■ WHAT THE EXERCISE ASKS: Please print the whole listing again, exactly as shown.
--- START ---
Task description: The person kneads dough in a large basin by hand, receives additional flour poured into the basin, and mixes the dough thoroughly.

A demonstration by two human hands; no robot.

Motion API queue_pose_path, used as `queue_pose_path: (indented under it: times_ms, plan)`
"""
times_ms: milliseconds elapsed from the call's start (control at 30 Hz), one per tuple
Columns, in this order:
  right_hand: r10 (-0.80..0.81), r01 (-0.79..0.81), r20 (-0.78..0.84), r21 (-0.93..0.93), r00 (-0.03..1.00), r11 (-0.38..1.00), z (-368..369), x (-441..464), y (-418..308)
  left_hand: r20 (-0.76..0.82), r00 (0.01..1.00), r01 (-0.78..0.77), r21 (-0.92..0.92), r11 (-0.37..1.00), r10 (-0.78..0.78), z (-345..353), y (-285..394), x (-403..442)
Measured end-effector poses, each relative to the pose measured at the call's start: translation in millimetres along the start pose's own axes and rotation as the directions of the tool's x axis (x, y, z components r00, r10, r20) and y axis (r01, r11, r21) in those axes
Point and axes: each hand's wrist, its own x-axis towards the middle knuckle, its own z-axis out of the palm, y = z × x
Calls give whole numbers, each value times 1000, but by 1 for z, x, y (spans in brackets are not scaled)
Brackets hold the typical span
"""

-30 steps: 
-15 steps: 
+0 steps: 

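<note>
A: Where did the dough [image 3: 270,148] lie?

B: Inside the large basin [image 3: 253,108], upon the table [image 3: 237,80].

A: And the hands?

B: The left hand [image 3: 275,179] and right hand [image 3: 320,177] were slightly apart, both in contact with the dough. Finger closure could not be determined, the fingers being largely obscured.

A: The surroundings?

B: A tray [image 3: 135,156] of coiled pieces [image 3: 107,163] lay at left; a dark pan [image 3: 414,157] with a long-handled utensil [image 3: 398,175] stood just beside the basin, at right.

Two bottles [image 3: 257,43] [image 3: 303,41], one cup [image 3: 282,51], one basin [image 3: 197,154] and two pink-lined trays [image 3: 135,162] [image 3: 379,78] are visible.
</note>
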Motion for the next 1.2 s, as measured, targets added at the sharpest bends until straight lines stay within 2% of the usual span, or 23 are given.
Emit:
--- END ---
■ WRITTEN REPLY:
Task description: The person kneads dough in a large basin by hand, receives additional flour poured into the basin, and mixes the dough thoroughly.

A demonstration by two human hands; no robot.

Motion API queue_pose_path, used as `queue_pose_path: (indented under it: times_ms, plan)`
"""
times_ms: milliseconds elapsed from the call's start (control at 30 Hz), one per tuple
Columns, in this order:
  right_hand: r10 (-0.80..0.81), r01 (-0.79..0.81), r20 (-0.78..0.84), r21 (-0.93..0.93), r00 (-0.03..1.00), r11 (-0.38..1.00), z (-368..369), x (-441..464), y (-418..308)
  left_hand: r20 (-0.76..0.82), r00 (0.01..1.00), r01 (-0.78..0.77), r21 (-0.92..0.92), r11 (-0.37..1.00), r10 (-0.78..0.78), z (-345..353), y (-285..394), x (-403..442)
Measured end-effector poses, each relative to the pose measured at the call's start: translation in millimetres along the start pose's own axes and rotation as the directions of the tool's x axis (x, y, z components r00, r10, r20) and y axis (r01, r11, r21) in those axes
Point and axes: each hand's wrist, its own x-axis towards the middle knuckle, its own z-axis out of the palm, y = z × x
Calls give whole numbers, each value times 1000, but by 1 for z, x, y (spans in brackets are not scaled)
Brackets hold the typical span
"""

-30 steps: 
-15 steps: 
+0 steps: 

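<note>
A: Where did the dough [image 3: 270,148] lie?

B: Inside the large basin [image 3: 253,108], upon the table [image 3: 237,80].

A: And the hands?

B: The left hand [image 3: 275,179] and right hand [image 3: 320,177] were slightly apart, both in contact with the dough. Finger closure could not be determined, the fingers being largely obscured.

A: The surroundings?

B: A tray [image 3: 135,156] of coiled pieces [image 3: 107,163] lay at left; a dark pan [image 3: 414,157] with a long-handled utensil [image 3: 398,175] stood just beside the basin, at right.

Two bottles [image 3: 257,43] [image 3: 303,41], one cup [image 3: 282,51], one basin [image 3: 197,154] and two pink-lined trays [image 3: 135,162] [image 3: 379,78] are visible.
</note>
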Motion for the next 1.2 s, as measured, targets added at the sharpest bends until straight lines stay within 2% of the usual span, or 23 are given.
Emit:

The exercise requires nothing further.